Gohatto / Taboo, 1999, Oshima Nagisa

Premiere:

Films by Ôshima Nagisa, Michaela Grill & Martin Siewert and Norbert Pfaffenbichler

January 21, 30 and 31, 2008

 
The Film Museum’s Premiere series, begun in 2002, focuses on essential works which have been overlooked by local cinemas and festivals. They are given their first screenings in Austria in the context of this series. So far, new films by Matthew Barney, David Cronenberg, Marina de Van, Raymond Depardon, Guillermo del Toro, Lav Diaz, Abel Ferrara, Gerhard Friedl, Matteo Garrone, John Gianvito, Robert Guédiguian, Thomas Heise, Ken Jacobs, Babette Mangolte, Alexander Payne, Christian Petzold, Junji Sakamoto, Martin Scorsese, Allan Sekula, Michael Snow and Johnnie To have been shown, among many others.
 
In January, 2008, the Film Museum will show two outstanding examples of young Austrian avant-garde cinema and the most recent film of Ôshima Nagisa, the great Japanese master who celebrated his 75th birthday this year. Ôshima's Gohatto/Taboo was first presented and acclaimed in Cannes in 2000 and has virtually vanished since then.

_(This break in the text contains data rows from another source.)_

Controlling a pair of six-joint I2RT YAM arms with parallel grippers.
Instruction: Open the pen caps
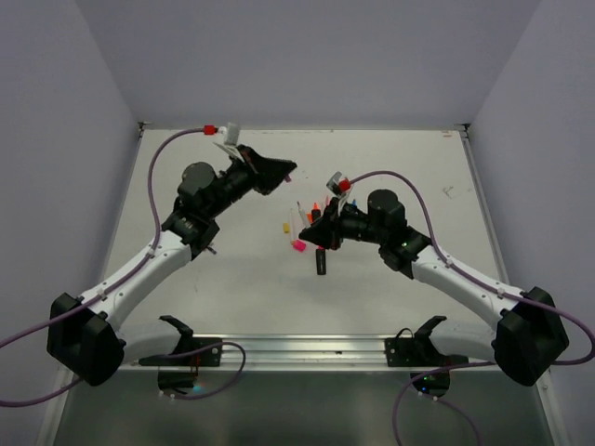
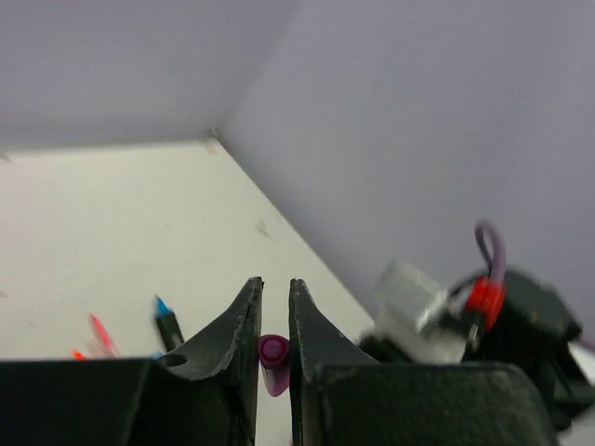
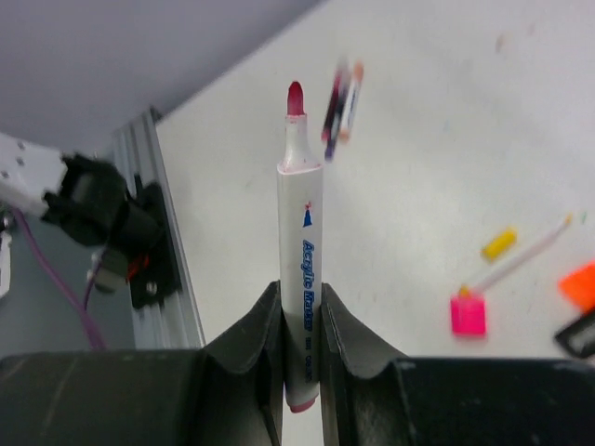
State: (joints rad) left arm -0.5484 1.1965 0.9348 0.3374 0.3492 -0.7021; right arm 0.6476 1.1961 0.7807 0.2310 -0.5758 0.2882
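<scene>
My left gripper [image 2: 275, 282] is shut on a small magenta pen cap [image 2: 272, 360], held up above the table; in the top view it [image 1: 288, 170] is at the back centre. My right gripper [image 3: 300, 290] is shut on a white acrylic marker [image 3: 300, 232] whose pink tip is bare, and it [image 1: 305, 232] hovers over the loose pens. On the table lie a pink cap [image 3: 468, 313], a yellow cap [image 3: 499, 243], an orange cap [image 3: 581, 279], a thin pink pen [image 3: 525, 253] and a black highlighter [image 1: 321, 262].
A blue-tipped dark pen [image 2: 167, 325] and a pink-tipped pen [image 2: 100, 333] lie below my left gripper. Two more pens [image 3: 342, 98] lie apart from the pile. The metal rail [image 1: 307, 348] runs along the near edge. Grey walls enclose the table.
</scene>
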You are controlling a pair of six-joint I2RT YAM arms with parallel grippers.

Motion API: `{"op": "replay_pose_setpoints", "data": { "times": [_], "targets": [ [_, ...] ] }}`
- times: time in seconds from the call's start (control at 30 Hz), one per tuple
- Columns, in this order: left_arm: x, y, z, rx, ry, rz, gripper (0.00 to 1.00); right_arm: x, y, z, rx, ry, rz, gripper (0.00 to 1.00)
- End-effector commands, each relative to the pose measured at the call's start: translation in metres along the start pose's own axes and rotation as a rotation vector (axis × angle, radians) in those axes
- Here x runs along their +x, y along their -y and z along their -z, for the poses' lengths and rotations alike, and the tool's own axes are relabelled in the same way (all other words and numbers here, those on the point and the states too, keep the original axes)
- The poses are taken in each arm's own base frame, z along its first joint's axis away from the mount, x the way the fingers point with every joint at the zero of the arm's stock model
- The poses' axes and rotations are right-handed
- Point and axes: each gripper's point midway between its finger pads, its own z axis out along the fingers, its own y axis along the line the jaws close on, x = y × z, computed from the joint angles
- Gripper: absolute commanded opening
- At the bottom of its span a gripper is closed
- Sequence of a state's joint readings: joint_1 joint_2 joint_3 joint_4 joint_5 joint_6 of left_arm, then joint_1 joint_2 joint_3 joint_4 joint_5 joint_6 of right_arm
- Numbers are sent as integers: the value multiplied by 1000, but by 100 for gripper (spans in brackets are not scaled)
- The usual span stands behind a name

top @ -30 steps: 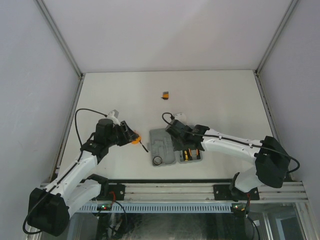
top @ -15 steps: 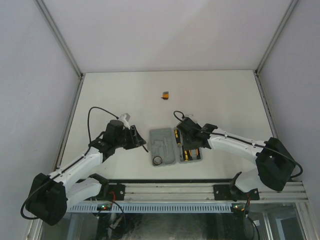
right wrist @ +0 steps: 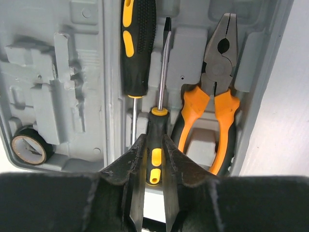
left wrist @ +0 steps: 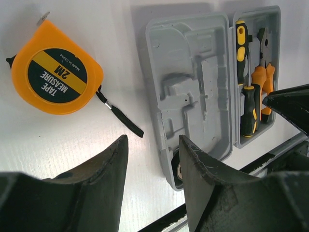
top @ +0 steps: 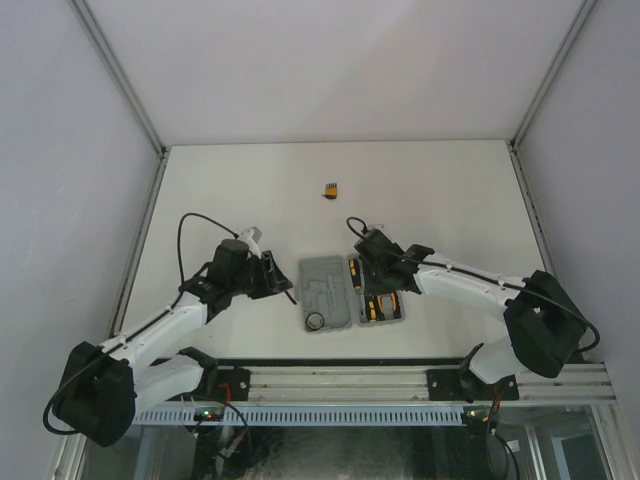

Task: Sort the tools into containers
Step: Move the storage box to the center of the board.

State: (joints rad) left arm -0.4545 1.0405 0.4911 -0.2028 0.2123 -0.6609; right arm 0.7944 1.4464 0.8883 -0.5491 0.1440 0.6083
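White table (top: 250, 190), grey case (top: 322, 280), tape measure (left wrist: 55, 67), block (top: 330, 187)

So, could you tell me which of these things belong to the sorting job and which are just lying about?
For the job: case, screwdriver, second screwdriver, pliers, tape measure, tape roll, small orange block.
Just lying about: nothing loose that I can see; only the metal rail, a fixture.

From high up at the near side, one camera looks down over the whole surface (top: 430, 200). Each wrist camera hangs close, facing down; both share the open grey case (left wrist: 193, 87).
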Motion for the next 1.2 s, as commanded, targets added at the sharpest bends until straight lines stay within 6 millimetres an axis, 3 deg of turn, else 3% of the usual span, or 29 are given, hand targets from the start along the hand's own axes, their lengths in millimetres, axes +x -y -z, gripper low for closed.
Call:
{"op": "replay_pose_setpoints", "data": {
  "times": [0.0, 0.4, 0.87, 1.17],
  "targets": [
    [-19, 16, 2, 43, 50, -43, 50, -9, -4, -5, -21, 23, 10, 16],
    [-17, 15, 2, 39, 45, -46, 49, -3, -1, -16, -10, -15, 15, 13],
    [-16, 14, 2, 42, 47, -43, 49, 17, 8, -27, 34, -100, 29, 12],
    [-15, 12, 2, 40, 60, -35, 45, 54, 13, -33, 36, -276, 50, 2]
  ]
}}
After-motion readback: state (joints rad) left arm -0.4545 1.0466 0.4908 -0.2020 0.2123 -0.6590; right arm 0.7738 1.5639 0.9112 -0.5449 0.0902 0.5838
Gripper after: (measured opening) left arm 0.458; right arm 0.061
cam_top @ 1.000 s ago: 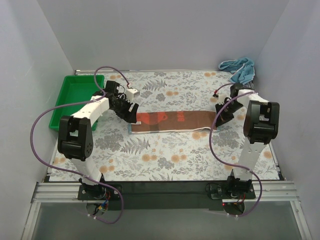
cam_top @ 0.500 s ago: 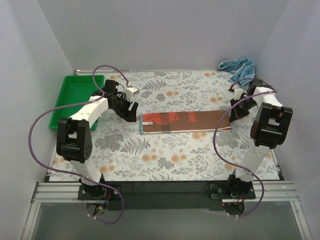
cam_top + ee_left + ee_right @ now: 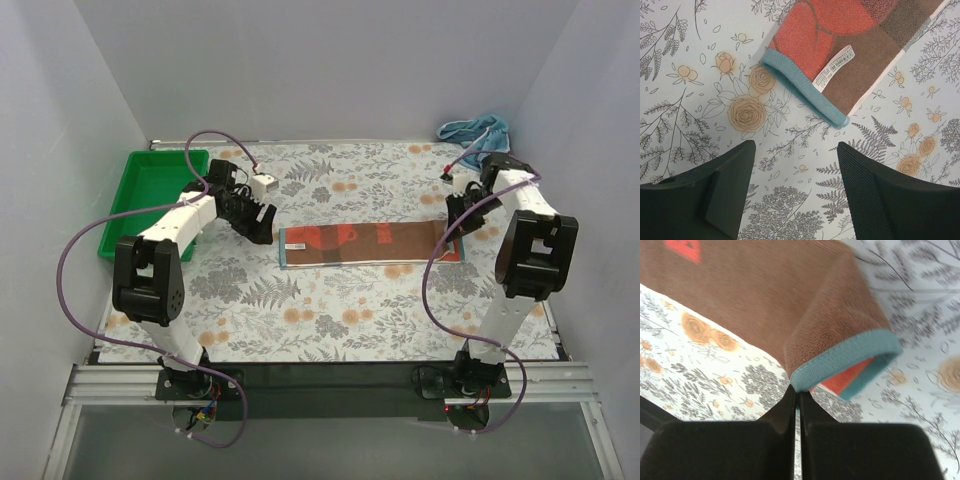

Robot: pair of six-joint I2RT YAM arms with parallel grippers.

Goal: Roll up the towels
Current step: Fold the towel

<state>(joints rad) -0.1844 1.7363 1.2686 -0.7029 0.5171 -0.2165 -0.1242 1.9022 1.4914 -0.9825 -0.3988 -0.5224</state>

A tale of swordfights, beauty and homosexual desire, the film is set in a samurai camp of the Shogun era. The lead roles are played by two superstars of Japanese cinema, Takeshi Kitano and Tadanobu Asano.

 

The two experimental shorts cityscapes by Michaela Grill and Martin Siewert (shown for the first time in its 35mm version) and Mosaik Mécanique by Norbert Pfaffenbichler (in 35mm CinemaScope) are connected by their consistent use of black and white imagery, their enchanting wide-screen effects and the integral role of musical composition for the film. The soundtrack of Mosaik Mécanique was created by Bernhard Lang, a rising figure in the international scene of contemporary music. Both works are based on archival material dating from the early 20th century: Grill/Siewert are reworking documents of streetlife in Vienna between 1900 to 1935, Pfaffenbichler is paying homage to early American slapstick cinema.